Com o objetivo de conscientizar a população sobre as IST, neste mês é realizada campanha ‘Dezembro Vermelho’, em que as ações de combate são intensificadas.

Durante todo o mês, serão ampliadas as testagens rápidas (fluido oral e autoteste) para diagnóstico do HIV e outras IST, de forma conjunta com atividades educativas, enfatizando a prevenção, bem como a oferta de preservativos, gel lubrificante, profilaxia pós-exposição e pré-exposição, entre outros.

Segundo a assistente social Ana Carolina Leão, as unidades municipais disponibilizarão testes rápidos para identificar quatro IST, sendo elas o HIV, a sífilis e as hepatites B e C. “Estamos com 174 unidades ofertando estes testes, que a população consegue ter acesso ao resultado em 20 a 30 minutos”, ressaltou.

As infecções são transmitidas por meio do contato sexual (oral, vaginal, anal) sem o uso de camisinha masculina ou feminina.

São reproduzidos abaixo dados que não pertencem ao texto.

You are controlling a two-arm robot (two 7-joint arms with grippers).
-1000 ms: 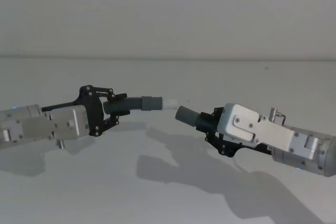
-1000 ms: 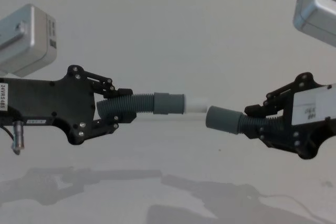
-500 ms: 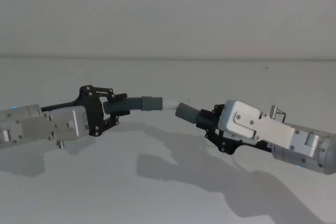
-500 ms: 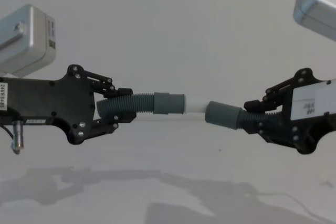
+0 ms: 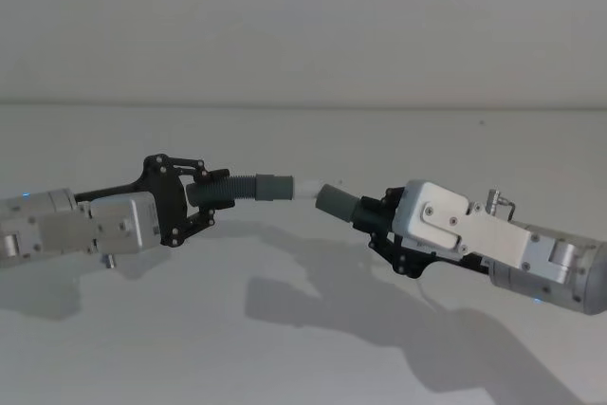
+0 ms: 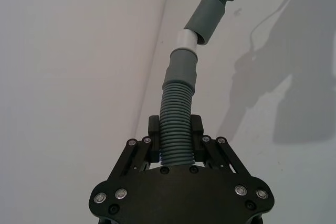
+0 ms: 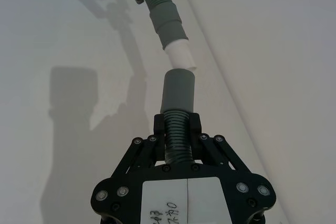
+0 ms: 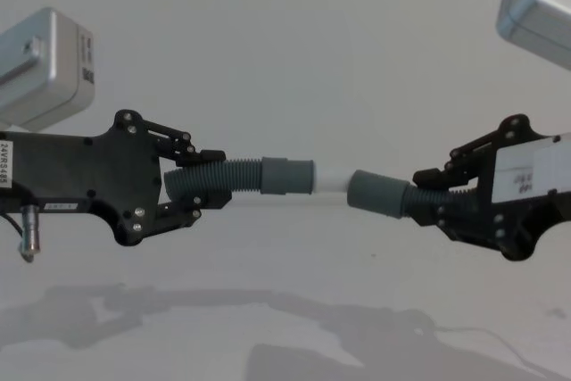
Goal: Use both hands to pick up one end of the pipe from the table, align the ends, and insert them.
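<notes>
— Grippers first: what were they doing?

— Both were up off the table (image 5: 303,348). The left gripper (image 8: 198,186) was on the left, its fingers clamped on the corrugated stretch of the pipe (image 8: 234,176). In the left wrist view that same left gripper (image 6: 176,142) had the ribbed hose running out between its fingers. The right gripper (image 8: 433,195) was on the right, closed the same way on the ribbed part of the other end, just behind its cuff.

— And the two ends themselves?

— From the left gripper the hose ran rightward into a smooth grey cuff (image 8: 287,176), which finished in a narrower white tip (image 8: 332,178). From the right gripper a plain grey cuff (image 8: 376,194) pointed leftward, tilted slightly, its far end a bit higher.

— Were they joined?

— In the chest view the white tip reached the mouth of the plain grey cuff, so they looked touching there. From the right wrist view the white tip (image 7: 179,55) sat just beyond the plain grey cuff (image 7: 178,90), roughly in line, with only a sliver between. I couldn't tell whether the tip had entered.

— Anything below?

— Shadows of both arms lay on the white table beneath them, nearer than the pipe in the head view.
</notes>
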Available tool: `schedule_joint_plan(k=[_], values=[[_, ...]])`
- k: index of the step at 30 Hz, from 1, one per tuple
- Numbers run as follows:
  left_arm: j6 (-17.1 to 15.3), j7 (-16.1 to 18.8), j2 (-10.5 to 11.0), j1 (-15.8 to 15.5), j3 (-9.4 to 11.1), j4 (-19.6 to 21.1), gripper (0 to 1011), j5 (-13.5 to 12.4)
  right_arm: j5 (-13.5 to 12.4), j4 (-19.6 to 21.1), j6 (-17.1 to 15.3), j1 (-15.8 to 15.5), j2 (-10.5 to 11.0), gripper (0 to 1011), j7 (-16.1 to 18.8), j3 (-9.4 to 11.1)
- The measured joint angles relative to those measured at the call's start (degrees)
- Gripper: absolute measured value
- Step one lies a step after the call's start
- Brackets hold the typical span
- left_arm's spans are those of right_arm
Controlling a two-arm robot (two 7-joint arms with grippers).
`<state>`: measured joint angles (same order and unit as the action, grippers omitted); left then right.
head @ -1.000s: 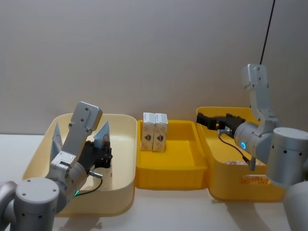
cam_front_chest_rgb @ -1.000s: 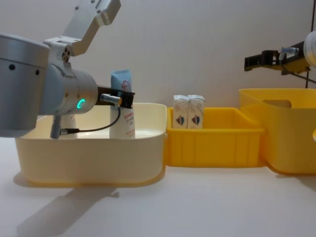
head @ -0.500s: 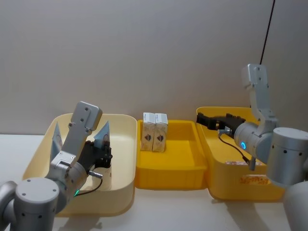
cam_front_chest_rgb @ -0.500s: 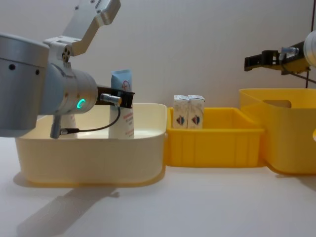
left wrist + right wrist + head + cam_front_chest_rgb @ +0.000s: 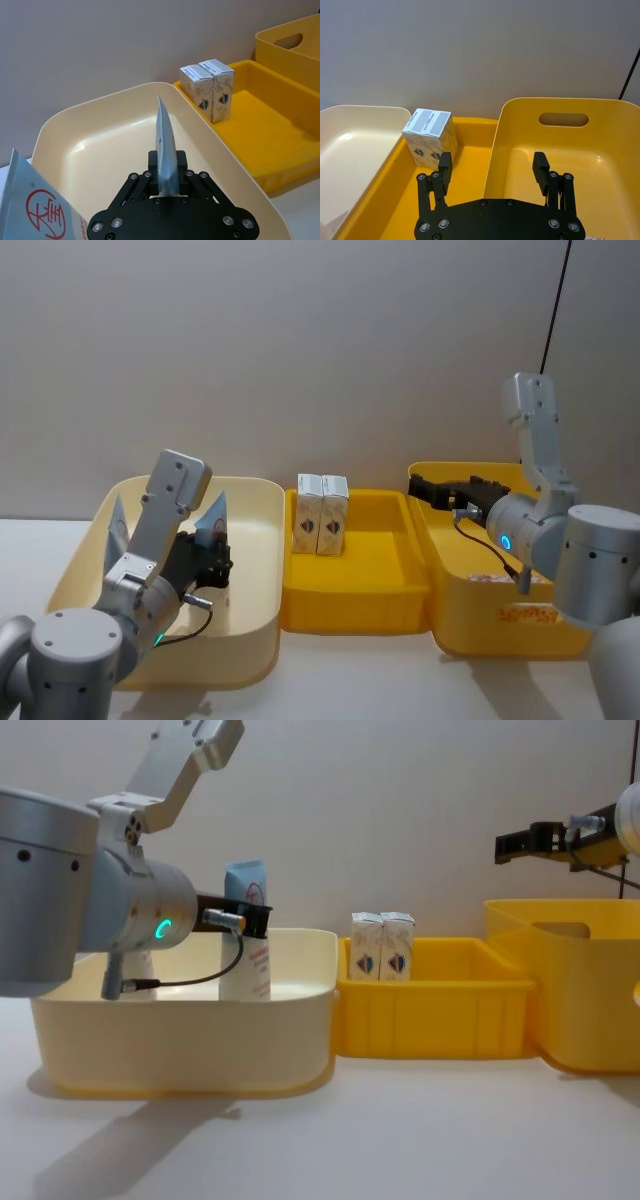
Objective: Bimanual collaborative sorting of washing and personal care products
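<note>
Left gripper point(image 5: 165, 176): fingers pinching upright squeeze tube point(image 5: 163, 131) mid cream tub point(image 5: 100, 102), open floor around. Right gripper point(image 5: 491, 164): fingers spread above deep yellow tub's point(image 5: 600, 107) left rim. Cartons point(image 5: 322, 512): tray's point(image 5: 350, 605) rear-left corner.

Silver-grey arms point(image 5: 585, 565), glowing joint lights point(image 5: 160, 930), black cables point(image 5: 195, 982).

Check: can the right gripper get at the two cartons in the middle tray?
Probably yes. The right gripper hangs open above the tray's right rim, the cartons stand uncovered in its far left corner, and the left gripper is away in the cream tub.
</note>
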<state>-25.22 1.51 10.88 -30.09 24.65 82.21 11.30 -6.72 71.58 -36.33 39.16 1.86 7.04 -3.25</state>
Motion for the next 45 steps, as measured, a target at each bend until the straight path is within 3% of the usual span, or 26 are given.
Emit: schedule_joint_plan(k=[13,21,33,45], values=[[3.6,0.0,-0.7,-1.3,-1.5,1.3,195,-0.1,0.0,0.0,0.0,0.0,0.0,1001,0.0,0.0],[6.2,-1.1,-1.1,-4.3,-2.8,2.1,194,-0.1,0.4,-0.2,0.4,0.4,0.2,1001,0.6,-0.5],[9.5,-4.4,-2.0,-10.7,-4.5,0.4,194,0.7,1.8,-1.0,3.7,1.9,2.5,1001,5.8,-4.6],[10.6,-7.1,-2.8,-12.8,-5.7,-1.5,194,2.3,1.8,-1.5,5.6,3.4,5.4,1001,14.1,-9.3]])
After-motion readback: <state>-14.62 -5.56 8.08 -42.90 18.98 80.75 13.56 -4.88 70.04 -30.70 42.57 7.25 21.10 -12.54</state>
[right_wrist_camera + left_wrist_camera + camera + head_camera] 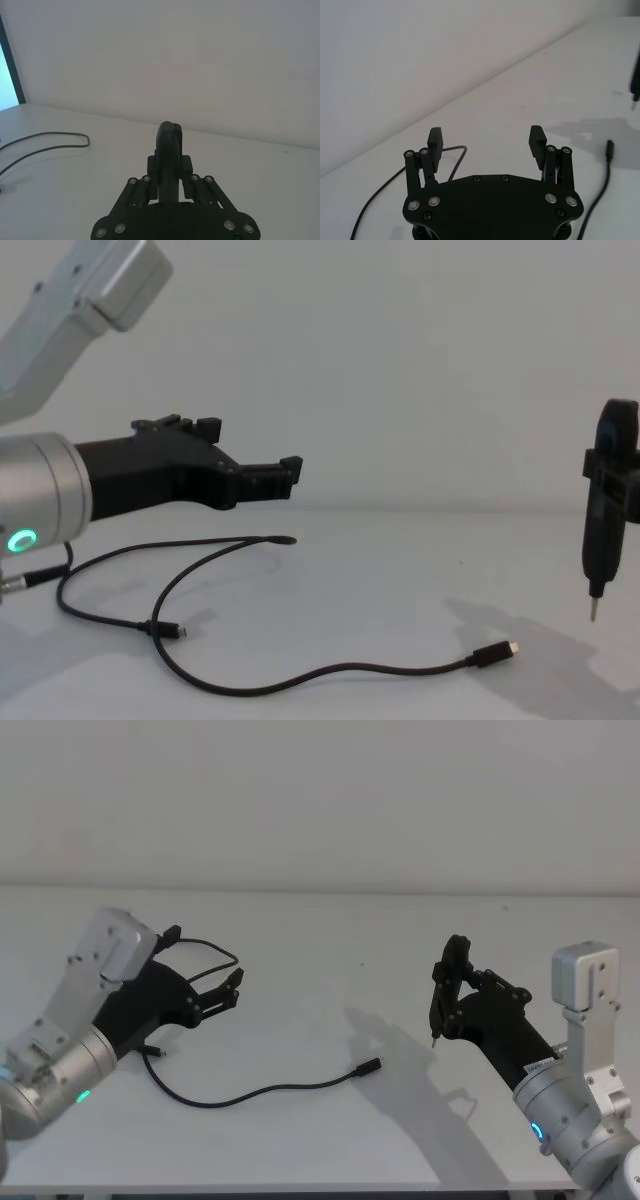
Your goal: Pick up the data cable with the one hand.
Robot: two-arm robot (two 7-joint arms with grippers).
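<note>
1. The left gripper (204, 958) hangs over the left edge of the white desk (320, 930), jaws spread and empty.
2. The data cable (270, 1092) lies curved near the front edge, its plug (368, 1067) toward the middle.
3. By the right edge, the right gripper (452, 985) has its jaws clamped on a pen-like tool (437, 1010).
4. A plain white wall (320, 800) stands behind.

— Where is the cable (260, 1092)?
— I see it on the table (330, 925), running from under my left gripper (205, 960) toward the right.
— And the right gripper (447, 985)?
— Well apart, at the right, above the table, with the pen tool (436, 1017) in it.
</note>
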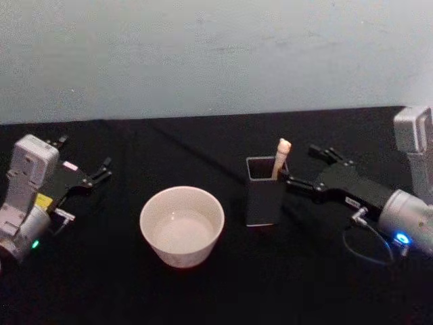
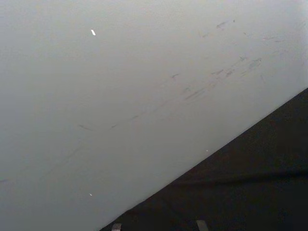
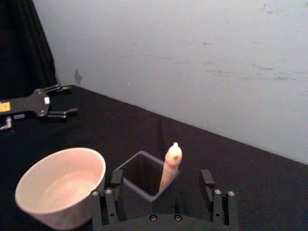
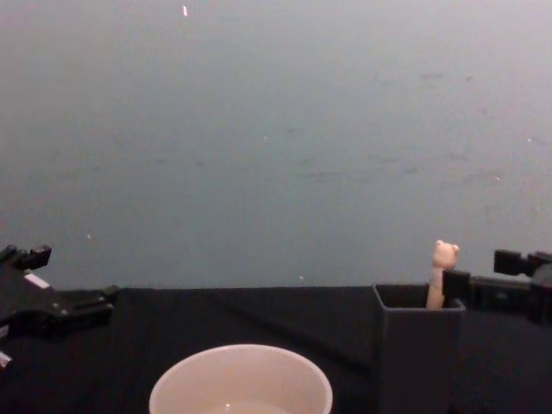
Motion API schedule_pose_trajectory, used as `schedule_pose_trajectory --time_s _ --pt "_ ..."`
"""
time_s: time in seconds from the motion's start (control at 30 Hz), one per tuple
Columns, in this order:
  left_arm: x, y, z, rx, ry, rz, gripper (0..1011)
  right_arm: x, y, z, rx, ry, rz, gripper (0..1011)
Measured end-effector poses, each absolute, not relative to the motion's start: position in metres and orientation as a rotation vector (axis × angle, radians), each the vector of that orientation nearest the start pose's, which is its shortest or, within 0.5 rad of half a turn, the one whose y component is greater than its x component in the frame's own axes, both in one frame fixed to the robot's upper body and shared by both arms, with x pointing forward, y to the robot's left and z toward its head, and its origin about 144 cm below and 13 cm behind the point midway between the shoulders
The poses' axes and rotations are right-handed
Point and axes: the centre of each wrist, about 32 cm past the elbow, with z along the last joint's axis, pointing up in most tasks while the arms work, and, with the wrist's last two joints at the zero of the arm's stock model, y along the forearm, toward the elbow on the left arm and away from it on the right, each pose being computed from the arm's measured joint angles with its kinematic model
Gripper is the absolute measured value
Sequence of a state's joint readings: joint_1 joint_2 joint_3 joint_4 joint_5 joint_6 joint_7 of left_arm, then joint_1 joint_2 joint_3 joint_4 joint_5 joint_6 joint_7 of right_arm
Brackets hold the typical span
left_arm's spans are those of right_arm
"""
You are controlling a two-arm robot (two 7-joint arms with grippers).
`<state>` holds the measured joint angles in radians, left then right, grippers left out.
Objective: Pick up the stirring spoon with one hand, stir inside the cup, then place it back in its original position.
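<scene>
Now: right end effector [image 1: 300, 164] released, jaws spread. Stirring spoon [image 1: 281, 157] just ahead, in line with gap, leaning in holder [image 1: 264, 203]. Advance, clench below bear head, lift straight up; cup [image 1: 181, 227] beyond holder. Left end effector [image 1: 84, 154] parked far side, released.

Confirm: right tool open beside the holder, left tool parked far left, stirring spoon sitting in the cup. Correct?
One error: the stirring spoon stands in the dark holder, not the cup, as the right wrist view shows. The rest holds: right tool open beside the holder, left tool parked far left.
</scene>
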<state>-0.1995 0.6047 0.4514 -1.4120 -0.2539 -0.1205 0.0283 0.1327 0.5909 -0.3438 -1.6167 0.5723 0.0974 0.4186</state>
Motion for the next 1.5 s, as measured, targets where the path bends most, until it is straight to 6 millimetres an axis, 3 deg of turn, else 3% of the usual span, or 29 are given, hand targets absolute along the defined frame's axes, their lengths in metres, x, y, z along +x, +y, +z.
schedule_pose_trajectory --time_s 0.6,1.5 --pt "0.489 0.31 1.14 0.304 -0.285 1.248 1001 0.513 -0.279 1.184 -0.109 0.123 -0.884 1002" --pt "0.489 0.31 1.14 0.304 -0.285 1.248 1001 0.516 -0.277 1.183 -0.119 0.134 -0.882 1002"
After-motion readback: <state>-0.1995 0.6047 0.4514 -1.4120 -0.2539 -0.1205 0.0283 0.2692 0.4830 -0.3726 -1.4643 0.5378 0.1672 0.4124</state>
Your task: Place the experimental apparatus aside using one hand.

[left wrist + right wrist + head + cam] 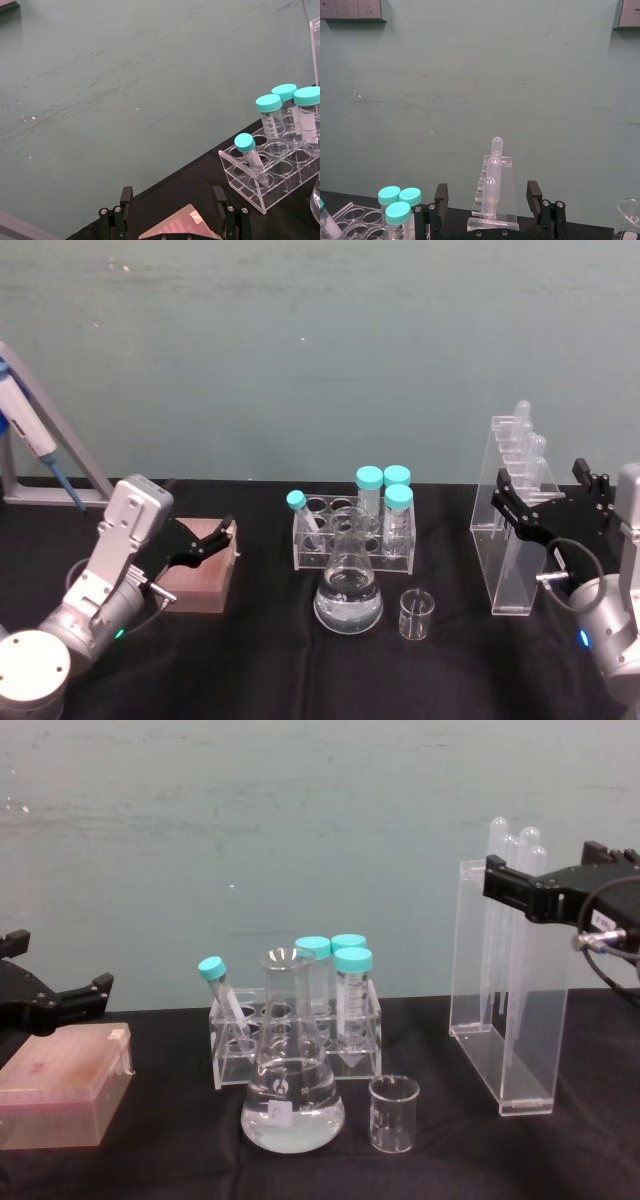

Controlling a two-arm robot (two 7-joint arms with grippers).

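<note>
two fingers of the right end effector (pixel 540 488) are spread wide, level with the upper part of the stand (pixel 515 575) at the right of the tabletop (pixel 260 670). from the right wrist, the stand's narrow end sits centred in the gap between them. from the chest, one finger crosses in front of the stand's top and the other shows past its right side — whether either touches the acrylic i cannot tell. the fingers hold nothing. behind them come a cable and a silver wrist with a blue light.

the stand is upright on the tabletop, tall and narrow, with the rounded tops of several pipettes (pixel 530 838) poking out above it. well to its left stands the beaker (pixel 416 615), and just beside that, not touching, the flask (pixel 348 595) with clear liquid in its lower part. behind the flask is a clear rack (pixel 308 550) with four teal-capped tubes (pixel 371 480) — three upright, one leaning at the left end.

the left end effector (pixel 171 200) hangs idle over a pink box (pixel 195 585) at the left of the tabletop, fingers wide apart and holding nothing.
</note>
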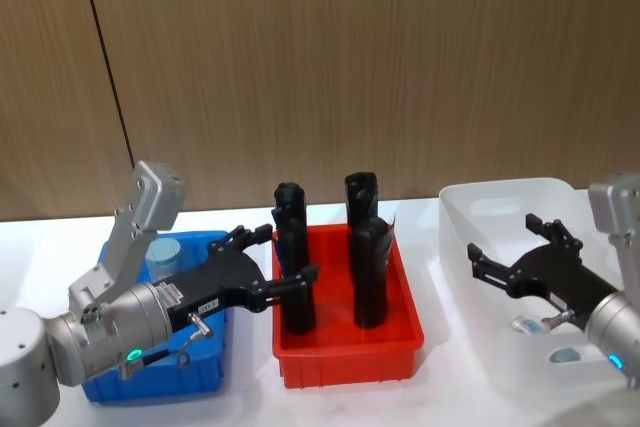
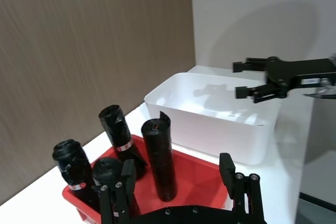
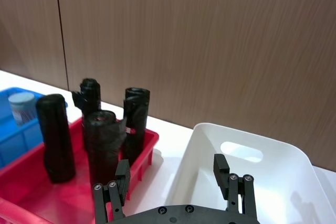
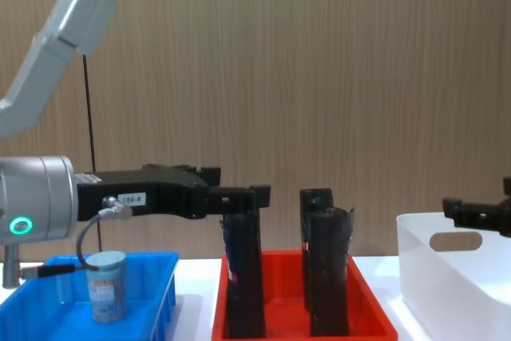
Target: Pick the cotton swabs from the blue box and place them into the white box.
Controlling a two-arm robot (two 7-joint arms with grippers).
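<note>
Blue box (image 1: 200,382) holds one upright tub of cotton swabs (image 1: 163,257), low and to the left of the left pincer (image 1: 285,255), released and empty over the red bin (image 1: 345,367); the right pincer (image 1: 505,242), also released, hovers farther off above the white box (image 1: 500,192)

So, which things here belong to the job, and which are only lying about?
Job: cotton swab tub in the blue box; white box; left gripper over the red bin's left edge, jaws open; right gripper over the white box, jaws open.
Lying about: red bin; black rolls standing in it.
</note>
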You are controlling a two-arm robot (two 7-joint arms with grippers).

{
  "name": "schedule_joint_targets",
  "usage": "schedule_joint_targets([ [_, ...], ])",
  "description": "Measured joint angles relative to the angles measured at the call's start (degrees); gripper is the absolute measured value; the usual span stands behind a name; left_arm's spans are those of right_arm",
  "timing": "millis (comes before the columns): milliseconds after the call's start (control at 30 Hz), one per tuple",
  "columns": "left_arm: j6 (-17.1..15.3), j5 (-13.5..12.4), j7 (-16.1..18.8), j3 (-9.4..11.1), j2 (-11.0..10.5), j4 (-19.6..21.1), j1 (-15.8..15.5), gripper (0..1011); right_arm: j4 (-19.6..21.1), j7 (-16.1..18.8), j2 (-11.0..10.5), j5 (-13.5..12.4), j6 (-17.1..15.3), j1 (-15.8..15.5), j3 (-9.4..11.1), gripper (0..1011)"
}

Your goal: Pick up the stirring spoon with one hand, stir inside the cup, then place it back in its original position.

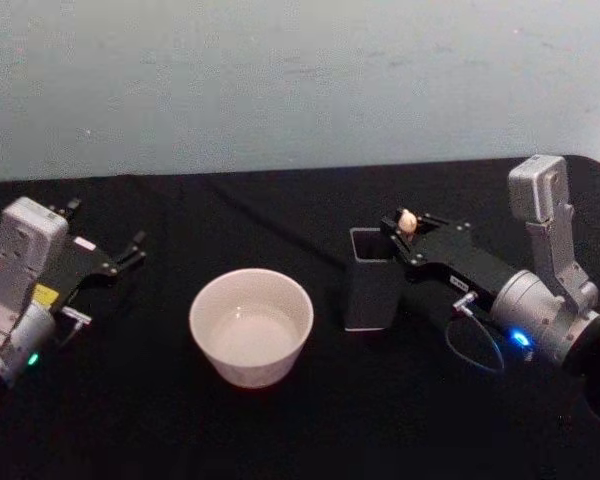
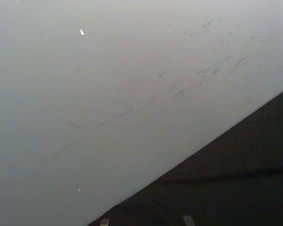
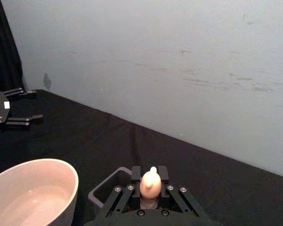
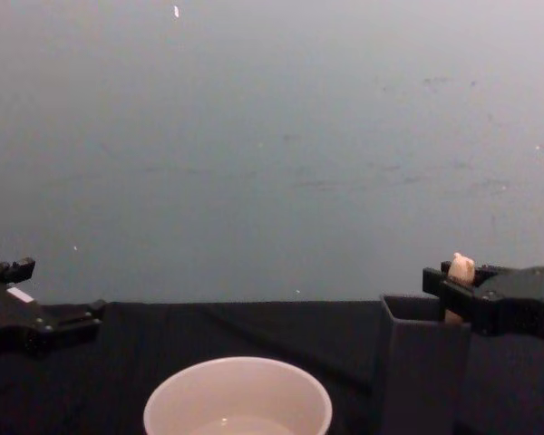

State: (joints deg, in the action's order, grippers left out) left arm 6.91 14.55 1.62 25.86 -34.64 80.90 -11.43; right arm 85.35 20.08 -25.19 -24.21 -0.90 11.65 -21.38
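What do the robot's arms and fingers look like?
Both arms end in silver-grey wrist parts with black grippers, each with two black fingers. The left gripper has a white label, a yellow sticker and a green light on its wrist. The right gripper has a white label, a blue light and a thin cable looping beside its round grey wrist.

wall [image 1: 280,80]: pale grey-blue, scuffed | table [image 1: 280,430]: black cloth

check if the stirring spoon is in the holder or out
In the holder: the stirring spoon stands upright, knob just above the rim, right gripper's fingers shut on its handle. Stem hidden inside; left gripper parked, open.
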Motion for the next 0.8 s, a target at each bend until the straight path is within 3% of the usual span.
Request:
schedule_joint_targets([
  [800, 0.0, 0.0, 0.0, 0.0, 0.0, 0.0, 0.0, 1001, 2.8, 3.8, 1.2, -1.0, 1.0, 0.0, 2.6, 211],
])
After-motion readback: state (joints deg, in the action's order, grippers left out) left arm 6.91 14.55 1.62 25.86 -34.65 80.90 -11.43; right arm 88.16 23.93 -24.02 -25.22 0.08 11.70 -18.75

A transmissão de uma IST pode acontecer, ainda, da mãe para a criança durante a gestação, parto ou na amamentação, além do uso de objetos perfurocortantes contaminados (agulhas, alicates de unha, lâminas de barbear).

Conforme a Semsa, no Brasil, as estimativas da Organização Mundial de Saúde (OMS) de IST na população sexualmente ativa, a cada ano, são 937 mil para sífilis, 1.541.800 para gonorreia, 1.967.200 para clamídia, 640.900 para herpes genital e 685.400 para HPV.

O preservativo (camisinha) ainda é o método mais conhecido, acessível e eficaz para se prevenir das IST, apesar de já existir outros métodos, como a Profilaxia Pré-Exposição (PrEP), que consiste na tomada diária de um comprimido que impede que o vírus causador da AIDS infecte o organismo, antes de a pessoa ter contato com o vírus.